Ok I know this one sounds a little strange, but since coming back from Australia my attitude towards walking has completely changed. Making a deliberate choice to factor more pedestrian time into our daily routines is a really great way to live a more sustainable lifestyle; reducing our carbon footprint whilst also having a load of personal benefits.
Now I live in London, so I’m not exactly driving round in a car all the time, I spend nearly all of my time on public transport or on foot as it is. But while we were in Australia our lack of vehicle, sometimes lack of public transport and abundance of good weather led us to a lot of walking, and the return to England really made me miss the pedestrian time that had become somewhat part of our routine. Though I scoff at tourists who are going to try and take the tube between Leicester Square and Covent Garden, I’ve also never specifically had a walk set as part of my routine in the UK.

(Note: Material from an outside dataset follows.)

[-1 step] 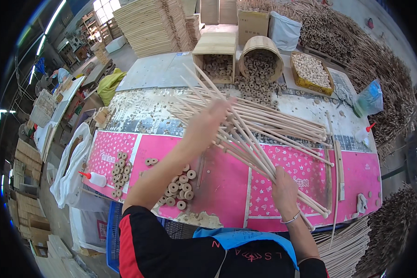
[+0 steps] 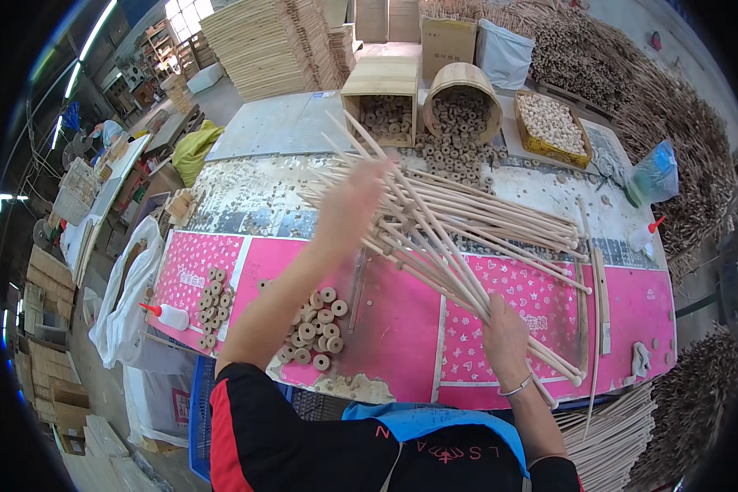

I got back to the country in early December, and by the time it got to New Years I was missing my lack of on-foot time. I was home in the North, where all public transport stops at 6pm on New Year’s Eve, and I decided to walk the 2 miles to my friends party on the other side of the river, *gasp*. Partly this was because I wanted an hour to myself after being constantly surrounded by people for the holidays (introvert problems, am I right?), and partly it was because I really missed walking. Several people tried hard to offer me a ride, but I insisted I had chosen to walk and yes I did really want to.
So I set off, I walked my two miles armed with a good podcast, and gosh did I feel good after. Not only had I obviously not contributed to any carbon emissions, I’d had a lovely bit of exercise with minimal effort.
Now back in London, I’ve completely overhauled my routine. Obviously I kind of do exercise for a career in some ways, but sometimes I have a mountain of work to get through which doesn’t necessarily lend itself to the amount of supplementary training that I would like. I’ve committed myself to walking two – three miles most days: I have an artist studio space in East London which I walk to weekday mornings, and tube back from at night. On weekends I can walk into the centre of the city and tube or walk back, depending on the time. Not only am I getting tons of exercise, which I love, I’ve cut the amount I spend on transport and the amount of energy used to transport me in half. Instead of going to a gym, spending an hour in the gym and coming home, I utilise the same amount of time to get exercise, live a greener life, get me to the place I need to be and save money.
This seems so simple, I actually don’t understand how it didn’t occur to me before.
I’d always opt to walk when places were close together, but for some reason I didn’t connect the idea that anywhere is walkable in a big city, I just needed to change my attitude. As opposed to inconvenience, it’s a scheduled part of my exercise routine, and my body and the planet reap the rewards.
I know that not every place is pedestrian friendly, but imagine what could happen if we made being a pedestrian more of a priority? If you’re looking to get fit and also be a little greener, I suggest you have a think about some of the places you visit most often, and see if there’s a way to get there on foot (or by bike if that’s an option for you!). If your city really isn’t pedestrian friendly, why not contact your local representatives to talk about how that could change. The simple commitment to walking a little each day can have a big impact, if we commit together.